TREATMENT OF PREGNANTS WITH HEART DISEASE

The following two complications are expected at any time during pregnancy, birth and puerperium.
1- Pulmoner ödem (Mitral stenoz %80-90): (Paroksismal dispne + öksürük + köpüklü balgam + bazen hemoptizi) akciğerlerde yaş raller, bronkospazm taşikardi ile belli olur. Heyecanda, harekette, coitte, yatarken, uykuda ortaya çıkar. Çok ciddi bir komplikasyondur.

11-Congestive heart failure: Dyspnea increases, neck veins fill, liver enlarges, edema begins in the feet. Myocardial lesions are together. There is cardiac hypertrophy and atrial fibrillation. Myocardium has failed.

Pregnancy and Heart Diseases Treatment: It is the same as other heart diseases.

  • After physical exertion, long rest is necessary.
  •  It is important to protect yourself from infections. Anemia should be prevented, attention should be paid to nutrition, gaining excess weight may be dangerous. Also, pay attention to salt and water.- 28.-32. Pregnancy weeks are a critical period. It requires rest and close observation.
  •  III. In this group of pregnant women, physical activity should be minimal and they should be checked in the clinic in the last two months.
  • Starting from the 36th week, III. and IV. This group of patients must be admitted to the clinic. Pregnancy toxicosis varsa (%20) kaloriden fakir protein ve vitaminlerden zengin, tuzsuz rejim uygulanır (kilo, tansiyon).
  • Kalp hastası gebeleri bir kardiolog gözlemeli ve tedavi etmelidir. Anemi varsa artan 0₂ gereksinmesini kalp, dakika volumünü artırarak ve taşikardi ile karşılaşır. Hemoglobin %80 (100 ml./11/7 gr.) altına düşmemelidir.

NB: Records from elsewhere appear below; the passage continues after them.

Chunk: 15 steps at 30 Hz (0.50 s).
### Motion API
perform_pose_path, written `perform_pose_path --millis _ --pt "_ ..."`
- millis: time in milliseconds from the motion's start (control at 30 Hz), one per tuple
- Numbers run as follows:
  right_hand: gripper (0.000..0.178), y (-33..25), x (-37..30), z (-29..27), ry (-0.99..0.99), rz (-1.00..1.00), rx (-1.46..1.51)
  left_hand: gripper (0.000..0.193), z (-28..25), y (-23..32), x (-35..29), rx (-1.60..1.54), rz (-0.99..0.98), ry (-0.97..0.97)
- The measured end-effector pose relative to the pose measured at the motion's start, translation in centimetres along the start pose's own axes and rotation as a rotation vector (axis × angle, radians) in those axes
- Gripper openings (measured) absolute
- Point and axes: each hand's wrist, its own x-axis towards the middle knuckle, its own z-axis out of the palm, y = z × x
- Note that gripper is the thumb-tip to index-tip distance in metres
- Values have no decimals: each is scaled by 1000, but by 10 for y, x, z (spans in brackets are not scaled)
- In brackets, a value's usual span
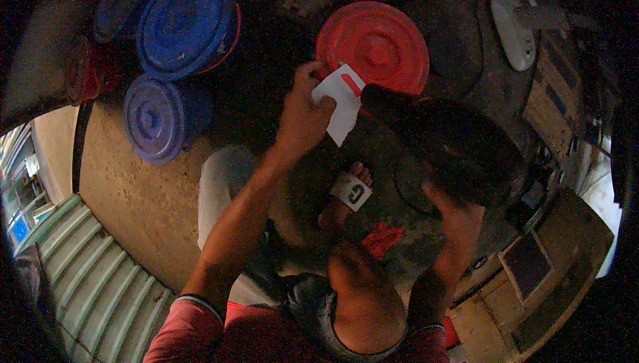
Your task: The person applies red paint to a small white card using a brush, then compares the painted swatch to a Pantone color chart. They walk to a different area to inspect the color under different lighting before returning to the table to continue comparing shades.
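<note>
A white card (345, 113) is pinched by the left hand (303, 113), projecting rightward. Right of the card, a dark elongated object (459, 143) is positioned; at its near side, the right hand (460, 213) is placed, its grip indeterminable. A red lid (376, 43) is located beyond.

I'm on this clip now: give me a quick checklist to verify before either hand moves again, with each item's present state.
1. Paper secure in the left hand: ok, pinched between thumb and fingers.
2. Right hand firm on the dark object: cannot tell, the fingers are lost in shadow.
3. Dark object apart from the paper: cannot tell, its narrow end meets the paper's right edge in this view.
4. Floor by the foot free of loose bits: not ok, a red scrap lies near it.
5. Lighting around the right hand: not ok, very dim.
</note>
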Motion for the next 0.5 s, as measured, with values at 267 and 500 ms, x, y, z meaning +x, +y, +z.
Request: perform_pose_path --millis 267,500 --pt "51 -4 5 2 -110 -1 -101 47 9 -20 -7 11 92 96" --pt "46 -10 9 12 -118 -84 -195 46 18 0 -25 -283 -221 126"
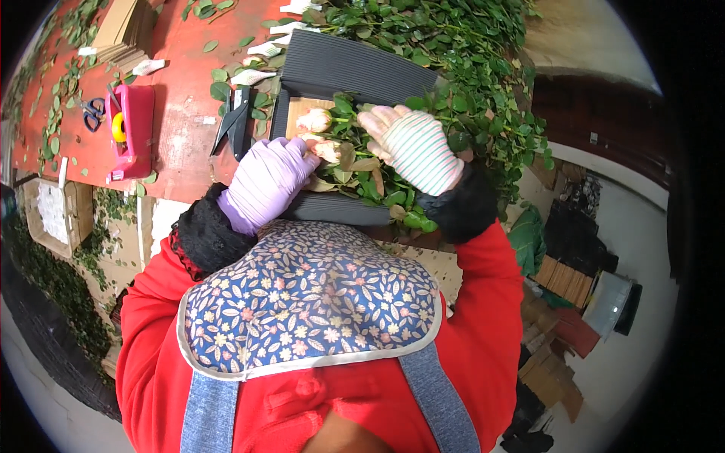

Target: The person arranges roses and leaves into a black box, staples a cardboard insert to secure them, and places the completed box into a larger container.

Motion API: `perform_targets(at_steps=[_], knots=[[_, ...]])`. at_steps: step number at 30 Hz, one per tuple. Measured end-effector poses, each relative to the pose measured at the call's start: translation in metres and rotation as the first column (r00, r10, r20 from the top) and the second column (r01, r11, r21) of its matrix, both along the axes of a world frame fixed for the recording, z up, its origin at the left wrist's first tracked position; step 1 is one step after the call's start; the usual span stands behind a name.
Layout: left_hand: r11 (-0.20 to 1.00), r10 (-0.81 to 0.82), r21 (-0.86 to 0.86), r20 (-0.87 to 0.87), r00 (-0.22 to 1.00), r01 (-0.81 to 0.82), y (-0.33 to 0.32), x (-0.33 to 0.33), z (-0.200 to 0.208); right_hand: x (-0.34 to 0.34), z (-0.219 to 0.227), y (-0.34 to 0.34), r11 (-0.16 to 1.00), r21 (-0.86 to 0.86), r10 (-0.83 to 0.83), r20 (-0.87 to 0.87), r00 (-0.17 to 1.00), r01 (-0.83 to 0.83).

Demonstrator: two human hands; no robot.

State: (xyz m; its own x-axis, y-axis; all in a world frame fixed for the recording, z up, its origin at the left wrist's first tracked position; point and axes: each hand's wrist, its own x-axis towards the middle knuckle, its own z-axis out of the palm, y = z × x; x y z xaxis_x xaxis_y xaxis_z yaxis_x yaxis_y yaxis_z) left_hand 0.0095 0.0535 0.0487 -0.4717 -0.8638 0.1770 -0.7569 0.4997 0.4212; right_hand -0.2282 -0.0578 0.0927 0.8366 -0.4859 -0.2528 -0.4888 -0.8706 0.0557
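Pale pink-and-cream roses (314,120) lie with their leafy stems (359,181) on a black corrugated sheet (343,64), whose far part slants up behind them. A piece of brown cardboard (300,113) shows beside the blooms. My left hand (266,181), in a purple glove, has its fingers curled at the lower rose; their tips are partly hidden. My right hand (411,145), in a striped glove with bare fingertips, reaches over the stems and leaves with its fingers stretched out.
Left of the sheet lies a black stapler (236,124). Farther left are a pink tape dispenser (134,132), scissors (94,114) and stacked cardboard pieces (124,34). White netted bundles (253,77) line the red table (181,98). Piled green foliage (483,83) covers its right side.
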Motion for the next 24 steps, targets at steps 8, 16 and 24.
perform_targets(at_steps=[8, 16, 24], knots=[[0.977, 0.125, 0.190, -0.163, 0.979, -0.094, 0.012, -0.003, 0.002, 0.000, 0.005, 0.007, 0.989, -0.091, -0.090, 0.232, 0.969, 0.114], [0.996, 0.091, 0.027, -0.036, 0.995, -0.090, 0.010, -0.003, 0.007, -0.034, -0.017, 0.019, 0.617, 0.739, -0.509, 0.114, 0.853, 0.270], [0.993, -0.107, 0.026, -0.154, 0.982, 0.112, -0.011, 0.005, 0.006, -0.058, -0.003, 0.006, 0.251, 0.950, -0.845, 0.121, 0.522, 0.186]])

Loğusalarda yüksek antibiyotik baskısı ile romatizma infeksiyonunun alevlenmesi önlenmelidir.
  • In mitral stenosis, if there is an indication, the operation is carried out on the 4th-7th day. It is done in months.

Birth follow-up: In case of decompensation, no intervention should be made for birth. However, the conservative attitude is abandoned in the following two cases:
a) Paroxysmal dyspnea during pregnancy: pulmonary edema may begin at any time. Hemoptysis may become severe. It may be necessary to terminate the pregnancy immediately or even have an emergency valvulotomy operation.

b) If there is insufficiency and toxicosis and it gets worse, the pregnancy is terminated immediately with abdominal hysterectomy. In others, birth should be as vaginal as possible.
– The third period should not last more than 1 hour and should be assisted with forceps or vacuum.
– Help should be given with a mask against cyanosis. Antibiotic pressure should be started against exacerbation of endocarditis. Analgesics and remedial agents should be minimized. The risk of infection, anesthesia, blood loss and embolism is high in Sectio.

During childbirth: There is a danger of decompensation and pulmonary edema due to increased blood volume. Rest under medical supervision is a must. It is true that heart patients can have more successful births with antenatal control and care, and new treatment opportunities. Risk, gmidwifery and Heart Diseases depends on the situation.

III.-IV. If patients in this group cannot be corrected with treatment, they should terminate the pregnancy. A pregnant woman seen in the last three months should be advised not to become pregnant again. If the birth is compromised, the tubes must be tied. The successful contributions of heart surgeries are a fact.

Today, to a pregnant woman with severe mitral stenosis:
(1) The chance of pregnancy and birth can be given with heart surgery.
(2) Or the pregnancy is terminated first. Then heart surgery is performed.
(3) Or the pregnancy continues under strict control.
There is a constant fear of hypoxia leaving sequelae in the child. Open heart operations have eliminated these drawbacks (mental retardation, defects). Pregnancy should be allowed again 3 years after heart surgery.